Two years. Two years he’s treated me like shit, ignored me, never explained himself or even apologized for leading me on. Now this? 

I’m out of my chair in an instant, my hands balled into fists, my lips pressed tight as I glare down at Cassio. The humor that dances across his lips begs to be smacked right off his face. 

Before I do something I’ll come to regret–like slapping the son of Lorenzo Marchetti and getting myself expelled from Rosehill in my senior year–I snatch up my bag and storm from the row where Ellie and I were sitting. 

I don’t look back as I move as far away from him as possible, finding an open seat on the other side of the classroom–one without a free chair next to it–and flop into it. 

That tiny jewelry box still sitting on the desk I just vacated lingers in the back of my mind, and I almost wish I had snatched it before leaving–just to satisfy my curiosity. But I didn’t want to give him the pleasure of knowing he got to me. 

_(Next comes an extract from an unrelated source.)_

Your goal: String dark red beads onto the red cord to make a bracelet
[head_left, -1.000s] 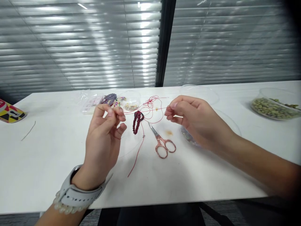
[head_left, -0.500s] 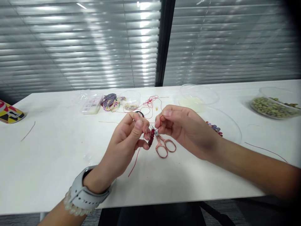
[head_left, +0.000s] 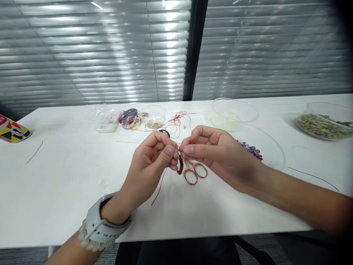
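Observation:
My left hand (head_left: 154,162) is closed, its thumb and fingers pinching a red cord (head_left: 159,189) whose loose end trails down toward the table. A short string of dark red beads (head_left: 180,165) hangs just beside those fingertips. Close against it, my right hand (head_left: 212,151) is also closed, thumb and index finger pinching red cord near the beads. Exactly how the cord runs between the fingertips is hidden. Below and behind the hands lie scissors (head_left: 191,176) with rose-gold handles on the white table (head_left: 82,213).
A tangle of red cord (head_left: 178,117) lies behind the hands. At the back left are a clear compartment box (head_left: 107,123), beaded strands (head_left: 129,117) and a small dish (head_left: 158,110). To the right are loose beads (head_left: 250,149) and a tub of green pods (head_left: 317,127).
My right hand has come slightly down and left, so the fingertips of both hands are closer together. The bead string has shifted a little right and now hangs more upright.

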`<act>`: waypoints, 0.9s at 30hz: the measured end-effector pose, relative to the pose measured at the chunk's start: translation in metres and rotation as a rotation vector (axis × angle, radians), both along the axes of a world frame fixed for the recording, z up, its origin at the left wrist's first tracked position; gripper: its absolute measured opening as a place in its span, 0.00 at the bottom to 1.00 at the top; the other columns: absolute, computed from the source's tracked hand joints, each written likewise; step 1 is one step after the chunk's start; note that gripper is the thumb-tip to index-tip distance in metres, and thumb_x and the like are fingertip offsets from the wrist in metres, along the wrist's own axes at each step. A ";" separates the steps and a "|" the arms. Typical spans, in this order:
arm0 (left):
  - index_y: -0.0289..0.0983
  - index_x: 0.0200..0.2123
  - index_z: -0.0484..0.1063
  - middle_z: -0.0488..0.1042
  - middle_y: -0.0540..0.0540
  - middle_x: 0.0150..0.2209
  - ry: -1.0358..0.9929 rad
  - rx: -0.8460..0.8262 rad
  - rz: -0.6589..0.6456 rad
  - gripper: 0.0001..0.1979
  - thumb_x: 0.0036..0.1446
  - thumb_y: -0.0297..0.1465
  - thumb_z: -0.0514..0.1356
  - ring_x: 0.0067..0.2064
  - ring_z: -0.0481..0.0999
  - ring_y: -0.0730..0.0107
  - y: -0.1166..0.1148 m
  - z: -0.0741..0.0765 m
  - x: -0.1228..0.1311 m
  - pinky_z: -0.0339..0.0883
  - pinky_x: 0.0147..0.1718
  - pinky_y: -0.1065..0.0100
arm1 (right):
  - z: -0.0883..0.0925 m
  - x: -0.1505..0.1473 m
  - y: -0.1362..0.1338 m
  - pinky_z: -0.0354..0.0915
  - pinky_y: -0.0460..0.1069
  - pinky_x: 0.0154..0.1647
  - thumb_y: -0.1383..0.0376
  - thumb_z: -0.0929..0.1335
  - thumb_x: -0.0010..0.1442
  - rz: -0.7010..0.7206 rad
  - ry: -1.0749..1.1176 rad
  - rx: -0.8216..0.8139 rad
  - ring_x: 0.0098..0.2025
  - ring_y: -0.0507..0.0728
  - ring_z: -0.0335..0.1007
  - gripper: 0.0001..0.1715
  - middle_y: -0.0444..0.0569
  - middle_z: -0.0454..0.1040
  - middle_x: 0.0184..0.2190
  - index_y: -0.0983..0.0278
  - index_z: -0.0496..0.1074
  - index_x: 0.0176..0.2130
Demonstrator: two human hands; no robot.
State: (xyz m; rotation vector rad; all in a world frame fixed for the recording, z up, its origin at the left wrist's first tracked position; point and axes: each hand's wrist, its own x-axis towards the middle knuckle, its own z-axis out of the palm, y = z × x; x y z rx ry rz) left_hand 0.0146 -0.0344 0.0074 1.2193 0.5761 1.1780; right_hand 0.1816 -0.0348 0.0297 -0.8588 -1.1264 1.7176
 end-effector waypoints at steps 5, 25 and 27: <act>0.37 0.31 0.66 0.71 0.55 0.25 0.027 0.077 0.014 0.05 0.58 0.28 0.60 0.26 0.70 0.82 0.002 -0.002 0.000 0.68 0.26 0.81 | 0.002 0.001 -0.004 0.65 0.46 0.27 0.67 0.75 0.48 -0.102 -0.164 0.085 0.28 0.51 0.71 0.11 0.43 0.74 0.25 0.64 0.69 0.30; 0.36 0.29 0.70 0.70 0.53 0.25 0.253 0.126 0.191 0.04 0.56 0.28 0.62 0.25 0.70 0.79 0.001 0.003 0.003 0.67 0.26 0.77 | 0.009 0.001 -0.004 0.68 0.44 0.31 0.70 0.70 0.55 -0.022 -0.322 0.417 0.31 0.50 0.73 0.05 0.43 0.77 0.27 0.63 0.78 0.31; 0.36 0.29 0.69 0.70 0.53 0.26 0.261 0.156 0.199 0.05 0.56 0.28 0.61 0.26 0.70 0.79 0.001 0.002 0.002 0.67 0.27 0.76 | 0.009 0.001 -0.003 0.67 0.44 0.28 0.69 0.70 0.54 -0.001 -0.311 0.376 0.29 0.49 0.71 0.04 0.43 0.76 0.26 0.63 0.78 0.31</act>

So he changed his major, but why does he have to be in what seems to be every single one of my classes? And why in the hell does he keep sitting next to me? 

He’s even finagled his way into my Dramatization and Emotional Acting, an upper division course he shouldn’t have the prereqs to get in. I had really been looking forward to this semester, and now I’m tempted to drop it just so I don’t have to hear his obnoxiously sexy voice.

I cannot believe him. And I can’t bring myself to feel bad for abandoning Ellie either. Just ask him. What terrible advice. Now I’m faced with the knowledge that Cassio switched majors for absolutely no logical reason. And he had the gall to imply he’s interested in me. 

What is he playing at? Well, Bianka seems to have finally decided to give up on me, so I better cast another hook and reel her back in. I’m so angry I could scream. 

But just then, our professor enters the room, her introduction leaving her lips before she’s even made it to the front of the class, and I don’t have time to dwell on Cassio’s insane reasoning. What an entitled prick for thinking he can waltz back into my life and wrap me neatly around his finger with a few cute words, a bit of cheeky humor, and a gift. 

My irritation spikes, and I dare to steal a glance back at him after class starts, my eyes narrowed in a malicious glare. But when I look, Cassio’s eyes are on me. Their hazel glint almost green in the fluorescent lighting. 

Ellie, next to him, has her attention trained on the professor, who hands out syllabi, but I can’t focus on her words. Because as I glance in Cassio’s direction once more, he has the nerve to wink at me. I really might just kill him.